Fig 1.
The rate of disease progression is strain specific.
The time required for a patient to become symptomatic is determined by the energy required for each α-synuclein monomer to adopt a particular misfolded conformation (MSA shown in blue and PD shown in red). Notably, spreading of misfolded α-synuclein occurs during both the prodromal and symptomatic periods of disease. Cryo-electron microscopy studies have shown that α-synuclein misfolds into 2 heterotypic protofilaments in MSA, which grow to form a distinct twisting filament (PDB ID: 6XYO). By comparison, the single protofilament of PD leads to the formation of a filament with minimal twist (PDB ID: 8A9L). Figure was created with BioRender.com.
Fig 2.
Distinct α-synuclein strains exhibit unique biological activities.

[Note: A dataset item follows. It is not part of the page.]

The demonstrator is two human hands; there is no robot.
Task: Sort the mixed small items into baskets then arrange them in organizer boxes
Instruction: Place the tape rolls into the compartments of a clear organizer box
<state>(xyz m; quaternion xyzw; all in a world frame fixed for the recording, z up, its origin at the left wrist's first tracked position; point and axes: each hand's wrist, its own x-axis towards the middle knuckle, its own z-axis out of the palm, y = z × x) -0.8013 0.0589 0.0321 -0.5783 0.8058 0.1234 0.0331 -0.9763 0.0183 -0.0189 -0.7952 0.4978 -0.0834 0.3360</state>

(Top) Misfolded α-synuclein fibrils isolated from PD (left) and MSA (right) patient samples adopt distinct conformations. PD fibrils (PDB ID: 8A9L) are shown in blue and MSA fibrils (PDB ID: 6XYO) are shown in teal. (Middle) Each α-synuclein strain gives rise to a distinct neuropathological hallmark in the brain. PD patients develop neuronal LBs (left), whereas MSA patients develop glial cytoplasmic inclusions in oligodendrocytes (right). Scale bar, 50 μm. (Bottom) The 2 α-synuclein strains have opposite biological effects when transmitted to 2 research models. TgM83+/− mice expressing human α-synuclein with the A53T mutation remain asymptomatic >500 dpi when inoculated intracranially with PD patient samples. TgM83+/− mice inoculated with MSA patient samples develop neurological disease in approximately 120 dpi. Similarly, α-synuclein prions isolated from PD patient samples are unable to replicate in HEK293T cells expressing YFP-tagged α-synuclein with the A53T mutation; however, α-synuclein prions isolated from MSA patient samples easily replicate and induce YFP-positive puncta in the cells. Figure was created with BioRender.com. dpi, days postinoculation; LB, Lewy body; MSA, multiple system atrophy; PD, Parkinson’s disease; YFP, yellow fluorescent protein.